AIM OF THE TASK
Scan the entries for "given". Every line that holds it is to be copied.
=== SOURCE MATERIAL ===
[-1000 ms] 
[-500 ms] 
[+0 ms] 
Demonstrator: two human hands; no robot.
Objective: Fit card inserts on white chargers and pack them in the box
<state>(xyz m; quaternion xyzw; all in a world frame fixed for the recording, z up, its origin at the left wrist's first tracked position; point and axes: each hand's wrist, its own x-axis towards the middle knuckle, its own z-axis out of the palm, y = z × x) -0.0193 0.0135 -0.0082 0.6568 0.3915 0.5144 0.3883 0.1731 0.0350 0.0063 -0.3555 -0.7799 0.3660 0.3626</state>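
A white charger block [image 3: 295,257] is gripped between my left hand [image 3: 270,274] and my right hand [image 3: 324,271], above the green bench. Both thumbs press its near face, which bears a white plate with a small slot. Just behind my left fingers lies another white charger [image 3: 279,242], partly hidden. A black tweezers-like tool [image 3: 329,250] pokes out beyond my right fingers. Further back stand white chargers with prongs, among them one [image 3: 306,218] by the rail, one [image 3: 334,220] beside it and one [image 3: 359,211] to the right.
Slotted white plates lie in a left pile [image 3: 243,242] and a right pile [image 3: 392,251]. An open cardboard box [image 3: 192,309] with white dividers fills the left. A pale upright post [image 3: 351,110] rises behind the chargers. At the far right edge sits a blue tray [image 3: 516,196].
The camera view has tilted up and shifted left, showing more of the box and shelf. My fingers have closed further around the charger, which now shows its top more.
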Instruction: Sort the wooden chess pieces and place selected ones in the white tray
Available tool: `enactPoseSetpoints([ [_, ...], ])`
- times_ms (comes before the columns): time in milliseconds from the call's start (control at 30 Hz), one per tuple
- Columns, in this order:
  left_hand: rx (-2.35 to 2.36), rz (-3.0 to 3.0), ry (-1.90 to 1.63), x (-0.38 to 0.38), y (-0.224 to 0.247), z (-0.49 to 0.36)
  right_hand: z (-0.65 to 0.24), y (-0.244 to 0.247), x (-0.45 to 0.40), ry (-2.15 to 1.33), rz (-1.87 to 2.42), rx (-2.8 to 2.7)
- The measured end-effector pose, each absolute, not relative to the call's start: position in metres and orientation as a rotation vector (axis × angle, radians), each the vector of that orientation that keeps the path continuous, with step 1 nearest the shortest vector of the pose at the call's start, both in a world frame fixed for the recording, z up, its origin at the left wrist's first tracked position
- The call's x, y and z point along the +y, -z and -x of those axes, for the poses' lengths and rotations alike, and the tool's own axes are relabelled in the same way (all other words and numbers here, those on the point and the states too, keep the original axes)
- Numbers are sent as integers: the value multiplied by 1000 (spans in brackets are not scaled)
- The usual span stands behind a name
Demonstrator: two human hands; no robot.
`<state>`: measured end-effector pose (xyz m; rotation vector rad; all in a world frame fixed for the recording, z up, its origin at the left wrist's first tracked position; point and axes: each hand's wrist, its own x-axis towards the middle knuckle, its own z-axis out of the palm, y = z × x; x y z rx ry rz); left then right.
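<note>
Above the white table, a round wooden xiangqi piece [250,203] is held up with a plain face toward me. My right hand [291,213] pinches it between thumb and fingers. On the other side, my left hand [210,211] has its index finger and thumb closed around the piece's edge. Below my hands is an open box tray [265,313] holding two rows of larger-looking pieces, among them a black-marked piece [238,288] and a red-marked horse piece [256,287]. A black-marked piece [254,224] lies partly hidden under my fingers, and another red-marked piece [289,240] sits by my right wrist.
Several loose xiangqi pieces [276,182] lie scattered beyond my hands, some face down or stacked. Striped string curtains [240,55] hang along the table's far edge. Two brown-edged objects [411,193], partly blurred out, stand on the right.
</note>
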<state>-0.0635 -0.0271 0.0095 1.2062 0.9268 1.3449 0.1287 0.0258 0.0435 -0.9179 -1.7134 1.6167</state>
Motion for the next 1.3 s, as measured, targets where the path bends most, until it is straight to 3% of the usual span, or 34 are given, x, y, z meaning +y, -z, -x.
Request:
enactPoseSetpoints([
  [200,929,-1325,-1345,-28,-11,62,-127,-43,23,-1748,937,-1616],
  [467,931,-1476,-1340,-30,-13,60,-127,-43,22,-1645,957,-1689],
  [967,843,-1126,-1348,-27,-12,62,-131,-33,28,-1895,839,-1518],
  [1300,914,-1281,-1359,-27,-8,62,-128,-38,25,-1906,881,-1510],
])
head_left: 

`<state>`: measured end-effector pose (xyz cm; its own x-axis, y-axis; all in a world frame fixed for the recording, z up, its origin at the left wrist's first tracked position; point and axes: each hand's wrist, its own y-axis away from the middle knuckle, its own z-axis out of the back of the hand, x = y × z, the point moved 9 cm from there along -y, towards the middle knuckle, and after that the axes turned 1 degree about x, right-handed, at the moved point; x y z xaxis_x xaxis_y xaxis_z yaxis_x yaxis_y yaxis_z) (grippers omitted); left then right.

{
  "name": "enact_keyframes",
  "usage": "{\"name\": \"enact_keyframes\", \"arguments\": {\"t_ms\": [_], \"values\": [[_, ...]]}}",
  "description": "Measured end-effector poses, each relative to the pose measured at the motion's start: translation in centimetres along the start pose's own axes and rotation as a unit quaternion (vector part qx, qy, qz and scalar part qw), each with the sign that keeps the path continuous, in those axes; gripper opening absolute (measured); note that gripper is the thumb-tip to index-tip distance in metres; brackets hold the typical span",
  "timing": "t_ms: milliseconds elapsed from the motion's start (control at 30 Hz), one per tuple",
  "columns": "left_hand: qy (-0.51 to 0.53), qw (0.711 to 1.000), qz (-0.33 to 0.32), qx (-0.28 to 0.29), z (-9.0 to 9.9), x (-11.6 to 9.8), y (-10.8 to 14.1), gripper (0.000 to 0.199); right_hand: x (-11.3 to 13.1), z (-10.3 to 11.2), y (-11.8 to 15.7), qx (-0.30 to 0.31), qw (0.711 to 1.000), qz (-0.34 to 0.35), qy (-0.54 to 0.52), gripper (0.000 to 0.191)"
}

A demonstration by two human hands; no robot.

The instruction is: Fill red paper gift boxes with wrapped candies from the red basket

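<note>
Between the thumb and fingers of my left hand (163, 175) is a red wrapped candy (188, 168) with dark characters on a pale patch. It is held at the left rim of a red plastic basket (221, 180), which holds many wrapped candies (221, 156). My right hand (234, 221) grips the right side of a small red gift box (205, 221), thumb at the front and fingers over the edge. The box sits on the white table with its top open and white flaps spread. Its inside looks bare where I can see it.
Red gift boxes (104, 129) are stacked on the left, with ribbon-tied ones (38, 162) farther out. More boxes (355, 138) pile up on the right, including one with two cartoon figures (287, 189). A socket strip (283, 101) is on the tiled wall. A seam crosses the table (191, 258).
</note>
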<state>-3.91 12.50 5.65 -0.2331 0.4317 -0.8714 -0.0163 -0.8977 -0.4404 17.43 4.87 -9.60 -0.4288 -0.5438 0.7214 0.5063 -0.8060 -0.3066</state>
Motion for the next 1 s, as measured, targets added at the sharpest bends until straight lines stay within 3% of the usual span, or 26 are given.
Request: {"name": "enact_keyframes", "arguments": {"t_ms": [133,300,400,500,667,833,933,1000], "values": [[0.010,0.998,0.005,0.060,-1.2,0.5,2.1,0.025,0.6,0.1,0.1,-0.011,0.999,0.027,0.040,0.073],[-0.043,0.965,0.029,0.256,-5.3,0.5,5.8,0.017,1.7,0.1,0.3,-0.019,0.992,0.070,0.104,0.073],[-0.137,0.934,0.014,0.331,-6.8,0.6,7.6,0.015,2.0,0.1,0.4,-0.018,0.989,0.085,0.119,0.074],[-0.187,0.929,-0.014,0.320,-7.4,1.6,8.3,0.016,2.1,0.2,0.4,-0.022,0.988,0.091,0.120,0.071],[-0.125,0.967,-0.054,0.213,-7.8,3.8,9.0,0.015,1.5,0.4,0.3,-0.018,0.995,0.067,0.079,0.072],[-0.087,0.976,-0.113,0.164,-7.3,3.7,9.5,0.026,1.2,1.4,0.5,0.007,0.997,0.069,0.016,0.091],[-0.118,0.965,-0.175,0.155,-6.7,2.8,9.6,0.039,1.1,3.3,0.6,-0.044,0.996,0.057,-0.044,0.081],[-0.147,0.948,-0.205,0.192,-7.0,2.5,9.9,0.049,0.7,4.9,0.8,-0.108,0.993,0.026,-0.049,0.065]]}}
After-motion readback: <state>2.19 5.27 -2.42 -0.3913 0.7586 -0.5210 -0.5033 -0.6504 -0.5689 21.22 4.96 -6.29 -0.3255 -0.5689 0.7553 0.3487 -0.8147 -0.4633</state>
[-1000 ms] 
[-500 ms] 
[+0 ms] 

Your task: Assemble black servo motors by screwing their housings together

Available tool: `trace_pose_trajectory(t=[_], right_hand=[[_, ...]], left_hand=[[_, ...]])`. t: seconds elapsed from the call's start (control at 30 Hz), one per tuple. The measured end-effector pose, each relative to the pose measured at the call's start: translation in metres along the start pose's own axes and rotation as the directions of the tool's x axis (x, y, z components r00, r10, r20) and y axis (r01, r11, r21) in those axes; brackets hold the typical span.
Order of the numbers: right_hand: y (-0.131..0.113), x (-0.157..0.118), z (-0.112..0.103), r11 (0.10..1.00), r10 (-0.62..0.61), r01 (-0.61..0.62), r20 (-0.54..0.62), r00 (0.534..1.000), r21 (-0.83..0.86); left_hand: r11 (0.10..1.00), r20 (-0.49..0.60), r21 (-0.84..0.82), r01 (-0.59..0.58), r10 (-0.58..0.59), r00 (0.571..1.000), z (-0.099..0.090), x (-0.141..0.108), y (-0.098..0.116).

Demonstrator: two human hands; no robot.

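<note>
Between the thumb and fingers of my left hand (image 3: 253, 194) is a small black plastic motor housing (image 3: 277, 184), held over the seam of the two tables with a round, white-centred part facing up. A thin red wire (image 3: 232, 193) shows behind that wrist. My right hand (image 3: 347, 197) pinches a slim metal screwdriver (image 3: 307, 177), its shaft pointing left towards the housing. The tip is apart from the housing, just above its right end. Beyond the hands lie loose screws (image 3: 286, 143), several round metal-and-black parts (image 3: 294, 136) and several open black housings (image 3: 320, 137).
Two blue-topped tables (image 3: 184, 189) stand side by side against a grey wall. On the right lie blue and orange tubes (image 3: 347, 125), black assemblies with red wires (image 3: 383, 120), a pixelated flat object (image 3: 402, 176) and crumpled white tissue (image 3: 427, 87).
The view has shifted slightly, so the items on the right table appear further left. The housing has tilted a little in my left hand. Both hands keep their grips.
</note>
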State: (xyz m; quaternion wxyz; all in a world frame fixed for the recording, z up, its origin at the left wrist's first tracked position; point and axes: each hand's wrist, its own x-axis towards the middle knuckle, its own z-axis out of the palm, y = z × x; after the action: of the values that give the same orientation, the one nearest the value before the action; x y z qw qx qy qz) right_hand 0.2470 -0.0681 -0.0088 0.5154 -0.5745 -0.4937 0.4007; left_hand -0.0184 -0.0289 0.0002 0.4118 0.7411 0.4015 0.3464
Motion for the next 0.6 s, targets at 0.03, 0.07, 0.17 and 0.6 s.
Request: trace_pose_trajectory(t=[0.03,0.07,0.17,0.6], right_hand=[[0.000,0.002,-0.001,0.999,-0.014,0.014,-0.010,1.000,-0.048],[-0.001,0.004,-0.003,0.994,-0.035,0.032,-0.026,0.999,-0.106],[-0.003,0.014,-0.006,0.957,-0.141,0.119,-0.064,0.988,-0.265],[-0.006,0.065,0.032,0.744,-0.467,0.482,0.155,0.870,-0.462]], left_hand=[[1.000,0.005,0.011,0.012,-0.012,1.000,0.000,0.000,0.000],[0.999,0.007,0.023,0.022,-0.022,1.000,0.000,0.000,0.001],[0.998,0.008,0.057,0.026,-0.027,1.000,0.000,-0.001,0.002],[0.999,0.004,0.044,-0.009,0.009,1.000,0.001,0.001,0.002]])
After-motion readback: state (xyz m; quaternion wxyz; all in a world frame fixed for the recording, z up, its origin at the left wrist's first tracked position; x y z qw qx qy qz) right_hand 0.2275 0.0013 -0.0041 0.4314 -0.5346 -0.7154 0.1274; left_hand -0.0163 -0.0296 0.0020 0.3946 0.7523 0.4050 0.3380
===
EXERCISE RESULT
Motion for the next 1.3 s, as measured, targets where the path bends most, until it is straight to 3% of the usual span, or 34 are given, x, y, z meaning +y, -z, -x.
Motion for the next 1 s, as measured, targets added at the sharpest bends until straight lines stay within 3% of the usual span, or 26 are given.

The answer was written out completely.